Heyet son olarak ise Fındıklı Belediyesi işçilerinin kurduğu İşçi Evini ziyaret ederek, işçiler ile sohbet etti. İşçiler önemli olanın işçi sınıfının mecliste temsil edilmesi gerektiğini belirtti. Sendikaların pasifleştiğini söyleyen işçiler, kanunların güçlü olanların yanında olduğunu, işverenin dediğinin olduğunu vurguladı. İşçilerin sıkıntılarının hiçbir yerde dile getirilmediğine sitem eden işçiler, “İşçi sınıfı yokmuş gibi davranılıyor” ifadelerini kullandı. 
 
İŞÇİLERİN BİRLİĞİ VURGUSU
 
Meclis'teki siyasi partilerin büyük kısmının sermayedarların partisi olduğunu vurgulayan Selma Gürkan, “Önemli olan işçilerin iktidarını kurmaktır. Bu 4 seneden 4 seneye oy vermek ile olacak bir şey değil. Biz işçi sınıfının hem sendikal hem de politik olarak örgütlü olmasını savunuyoruz. İşçilerin gücünü ortaya koyan şey birlikteliğidir. İşçi sınıfı farklı partilere oy verir.
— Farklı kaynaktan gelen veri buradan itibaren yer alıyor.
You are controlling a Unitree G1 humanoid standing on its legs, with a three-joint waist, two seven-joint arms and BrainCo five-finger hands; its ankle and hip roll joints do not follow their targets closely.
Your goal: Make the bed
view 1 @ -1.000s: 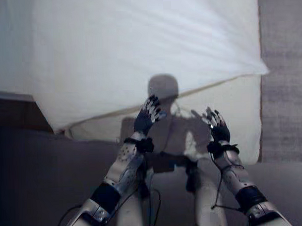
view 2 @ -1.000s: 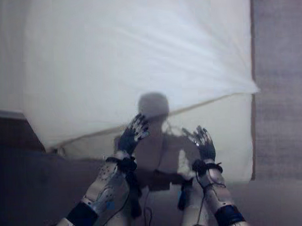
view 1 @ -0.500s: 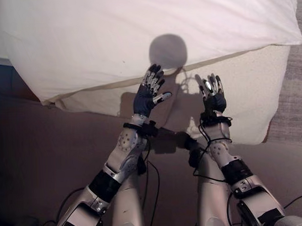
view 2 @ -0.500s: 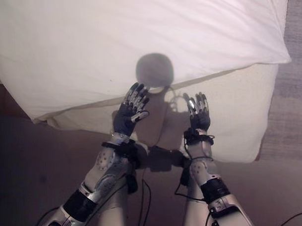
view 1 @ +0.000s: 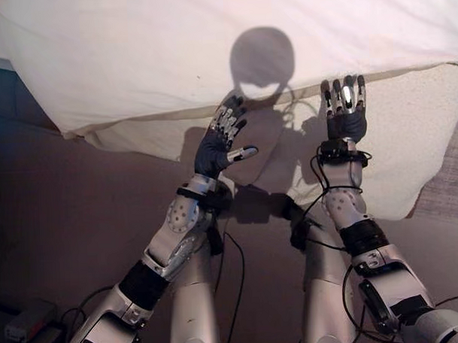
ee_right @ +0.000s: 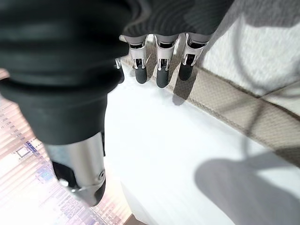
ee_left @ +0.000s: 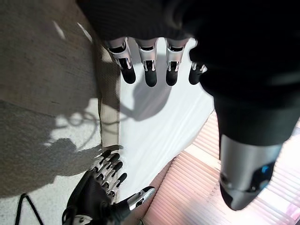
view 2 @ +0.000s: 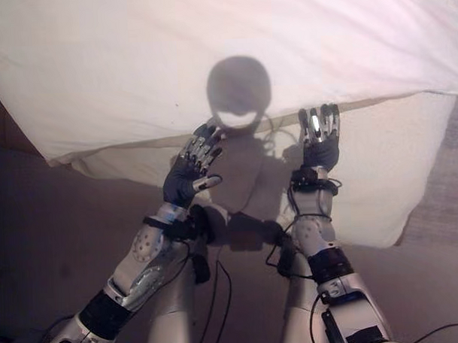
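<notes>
A white sheet (view 1: 135,62) covers the far part of the bed, and its near edge runs slantwise across the cream mattress (view 1: 408,135). My left hand (view 1: 213,149) is open, held just short of that edge, fingers (ee_left: 146,68) straight and pointing at the sheet (ee_left: 159,126). My right hand (view 1: 346,121) is open too, its fingertips at the sheet's edge. In the right wrist view its fingers (ee_right: 159,65) hang straight over the sheet (ee_right: 178,154), beside the mattress's beige piping (ee_right: 234,105). Neither hand holds anything.
The mattress's near corner (view 1: 399,207) juts toward me on the right. Brown floor (view 1: 66,237) lies in front of the bed, with a grey rug (view 1: 449,190) to the right. A small dark box (view 1: 27,321) sits on the floor at lower left.
The view has shifted closer to the bed. Both hands have reached forward; the right hand has moved up to the sheet's edge with its fingers straightened.
</notes>
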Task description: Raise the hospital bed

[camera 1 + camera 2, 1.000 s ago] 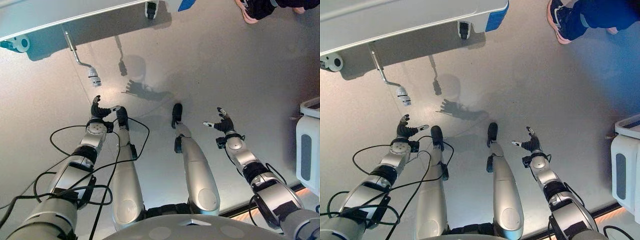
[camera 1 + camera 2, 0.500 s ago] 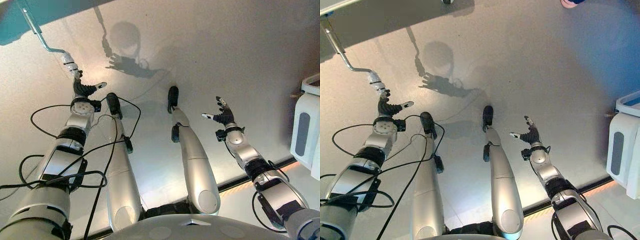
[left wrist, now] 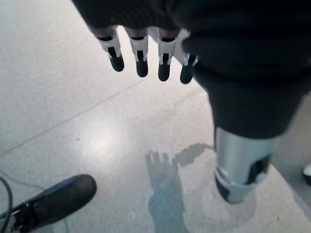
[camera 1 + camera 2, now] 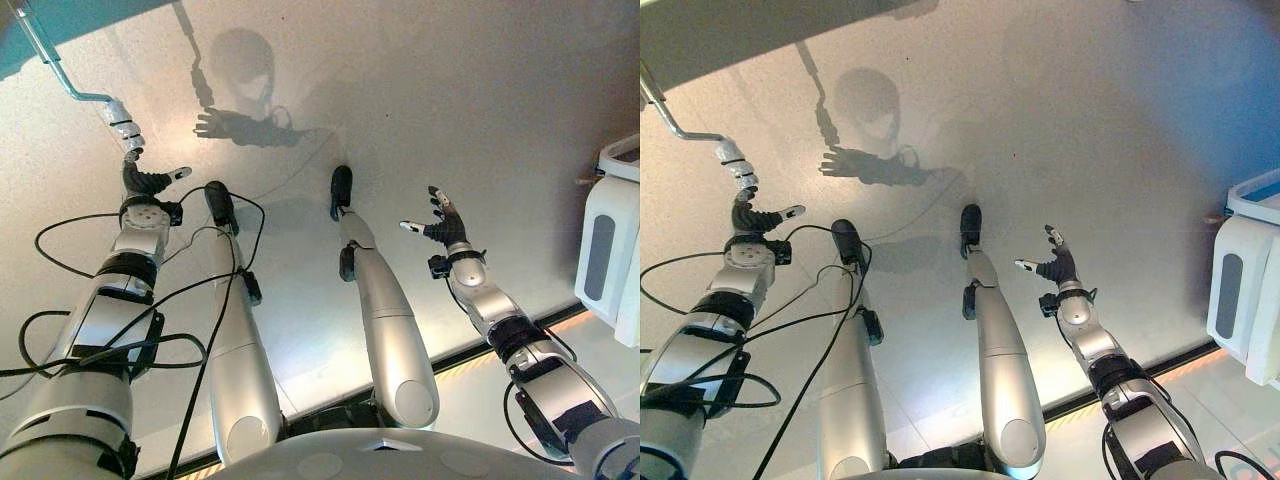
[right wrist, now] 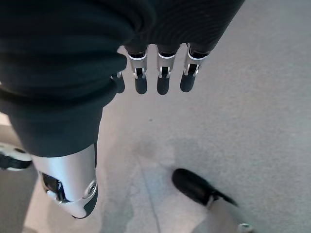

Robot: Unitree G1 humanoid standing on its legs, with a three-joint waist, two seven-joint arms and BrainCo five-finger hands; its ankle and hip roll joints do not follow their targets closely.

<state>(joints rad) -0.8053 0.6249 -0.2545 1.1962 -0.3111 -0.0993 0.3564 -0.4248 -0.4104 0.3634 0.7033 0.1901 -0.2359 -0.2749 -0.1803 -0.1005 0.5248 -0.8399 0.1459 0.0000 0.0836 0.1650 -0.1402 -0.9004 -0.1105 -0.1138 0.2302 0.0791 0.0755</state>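
bed crank [image 4: 75, 85] sits upper left of the frame, ribbed grip [image 4: 120, 118] at its end. stiff metal, probably turns heavy, so grab that grip. left robot hand [image 4: 145, 181] just under it, fingers relaxed, holding nothing. right robot hand [image 4: 440, 225] released too.

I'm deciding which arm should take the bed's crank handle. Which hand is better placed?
Left. The left hand, fingers open, sits just below the grip of the crank handle. The right hand, also open, hangs over bare floor far across from it.
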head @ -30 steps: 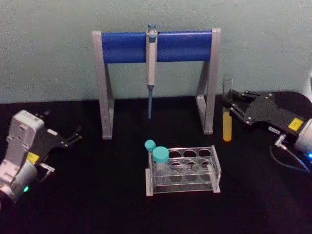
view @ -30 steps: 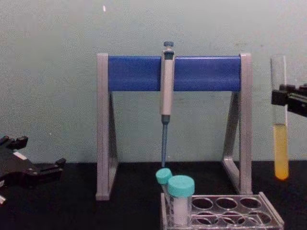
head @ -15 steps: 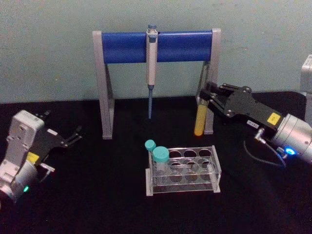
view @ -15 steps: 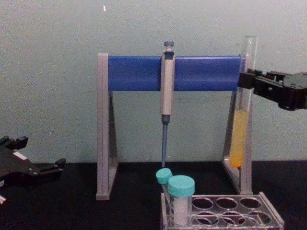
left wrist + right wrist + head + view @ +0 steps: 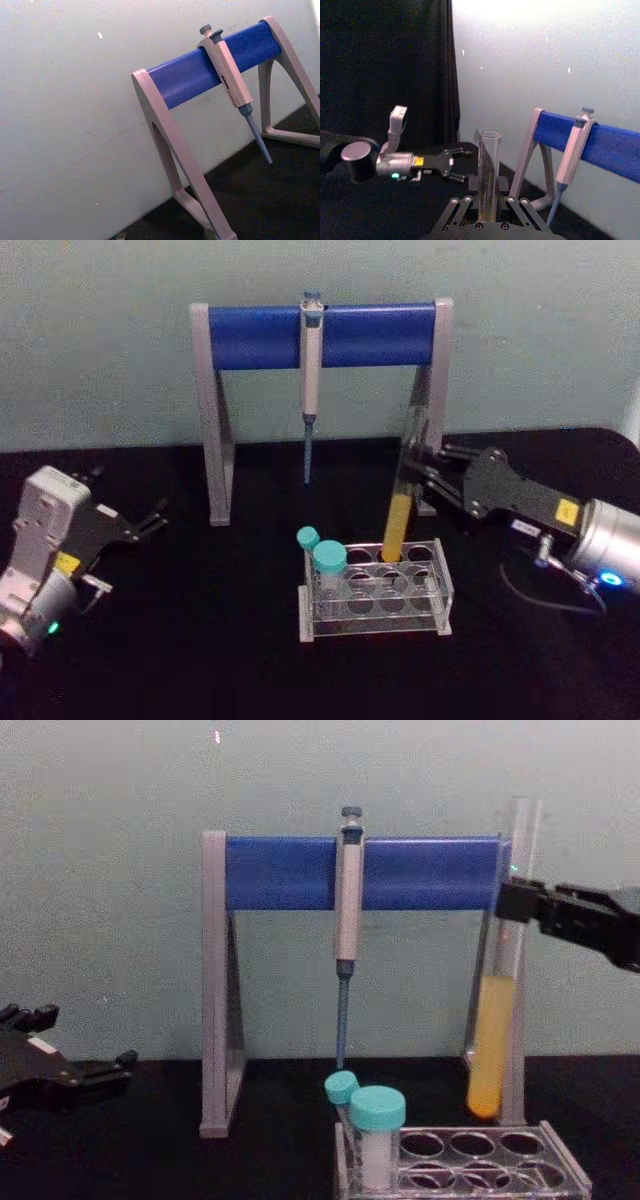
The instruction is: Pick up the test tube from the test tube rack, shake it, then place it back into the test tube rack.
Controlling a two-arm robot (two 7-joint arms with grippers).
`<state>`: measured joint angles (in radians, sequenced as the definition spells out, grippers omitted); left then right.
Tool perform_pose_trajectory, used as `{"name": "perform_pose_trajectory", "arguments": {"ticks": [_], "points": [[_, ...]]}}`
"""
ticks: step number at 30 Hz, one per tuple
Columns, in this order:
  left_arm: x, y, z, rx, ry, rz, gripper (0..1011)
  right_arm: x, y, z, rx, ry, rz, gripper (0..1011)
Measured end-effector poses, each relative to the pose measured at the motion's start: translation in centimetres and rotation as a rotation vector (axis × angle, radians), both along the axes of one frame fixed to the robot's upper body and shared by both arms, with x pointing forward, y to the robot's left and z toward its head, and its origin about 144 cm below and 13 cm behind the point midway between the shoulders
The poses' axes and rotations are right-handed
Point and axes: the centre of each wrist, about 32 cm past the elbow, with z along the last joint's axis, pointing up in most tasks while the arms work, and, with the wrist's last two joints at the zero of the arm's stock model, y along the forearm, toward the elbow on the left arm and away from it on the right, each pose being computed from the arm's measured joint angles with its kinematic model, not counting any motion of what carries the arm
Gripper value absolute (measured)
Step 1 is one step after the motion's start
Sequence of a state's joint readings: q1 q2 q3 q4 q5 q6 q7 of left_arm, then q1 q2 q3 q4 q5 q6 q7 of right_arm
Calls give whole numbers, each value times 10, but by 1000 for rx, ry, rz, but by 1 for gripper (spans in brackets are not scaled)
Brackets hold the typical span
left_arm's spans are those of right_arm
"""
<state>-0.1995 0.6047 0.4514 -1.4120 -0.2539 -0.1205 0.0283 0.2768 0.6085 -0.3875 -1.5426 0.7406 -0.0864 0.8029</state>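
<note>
- Right gripper (image 5: pixel 412 470): jaws clamped on the clear upper part of the test tube (image 5: pixel 398 525), above and just behind the test tube rack (image 5: pixel 400 618); a second ago it held the tube well to the right of the rack, and half a second ago it was only partway across; it has since carried the tube leftward and down.
- Test tube: no longer upright as it was a second ago; its open mouth now leans toward the robot's right; the yellow-orange liquid sits in its lower part; in the head view the rounded end overlaps a back-row hole of the rack, right of the teal-capped tubes (image 5: pixel 329 560); in the chest view that end hangs just above the rack's top plate, so it is judged not yet seated.
- Meaning for the task: the shake appears finished and the return to the rack has begun; what is left is to bring the tube upright over the hole, lower it in and let go; while tilted, the end could catch the hole's edge.
- Left gripper (image 5: pixel 150 520): parked well to the left of the rack, unchanged; jaws apart, holding nothing.
- Pipette stand (image 5: pixel 250 337) with hanging pipette (image 5: pixel 311 370): behind the rack; untouched.
</note>
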Motion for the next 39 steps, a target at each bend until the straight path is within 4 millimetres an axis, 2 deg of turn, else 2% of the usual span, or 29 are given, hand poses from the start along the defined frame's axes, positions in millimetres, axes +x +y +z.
{"name": "perform_pose_trajectory", "arguments": {"ticks": [10, 14, 20, 24, 32, 39], "points": [[0, 0, 0, 0, 0, 0, 1001, -21, -25, 7, -67, -17, -86, 226], [0, 0, 0, 0, 0, 0, 1001, -24, -28, 13, -116, -49, -151, 226], [0, 0, 0, 0, 0, 0, 1001, -21, -20, 25, -222, -121, -248, 226], [0, 0, 0, 0, 0, 0, 1001, -15, -13, 28, -231, -146, -265, 226], [0, 0, 0, 0, 0, 0, 1001, 6, -1, 17, -135, -123, -212, 226], [0, 0, 0, 0, 0, 0, 1001, 10, 4, 10, -45, -77, -137, 226]]}}
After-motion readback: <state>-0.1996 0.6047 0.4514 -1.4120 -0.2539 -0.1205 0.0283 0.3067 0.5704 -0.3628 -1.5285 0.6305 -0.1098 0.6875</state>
Biz bu işçi sınıfının bölünmüşlüğünü doğru bulmuyoruz. Aynı zamanda sendikal olarak bölünmeyi de doğru bulmuyoruz. Bu gidişatı değiştirecek olan şeyin işçilerin sendikalarda söz sahibi olmasıdır” dedi. 
 
‘İŞÇİLERİN GÜCÜNÜ GÖRDÜK’
 
Pandemi döneminin işçi sınıfının gücünü bir kez daha gösterdiğinin altını çizen Gürkan, “İşçi sınıfı pandemi döneminde ölümüne çalıştırıldı. Geçmişte de işçi sınıfının direnişi ile bir şeylerin değiştiğini gördük. 15-16 Haziran direnişi Devlet Güvenlik Mahkemelerine geri adım attırdı. Yine 12 Eylül’ün karanlığını dağıtan da 89 Bahar Eylemleri ile işçi eylemleri olmuştur. Ülkede kötü bir gidişat varsa bunu yine değiştirecek olan işçilerin birliğidir. Siyasetin bir tarafında sermayedarlar bir tarafında ise işçi sınıfı vardır. Biz siyasetin ayrımını dile, dine, ırka göre değil bu ayrıma göre yapıyoruz” diye konuştu.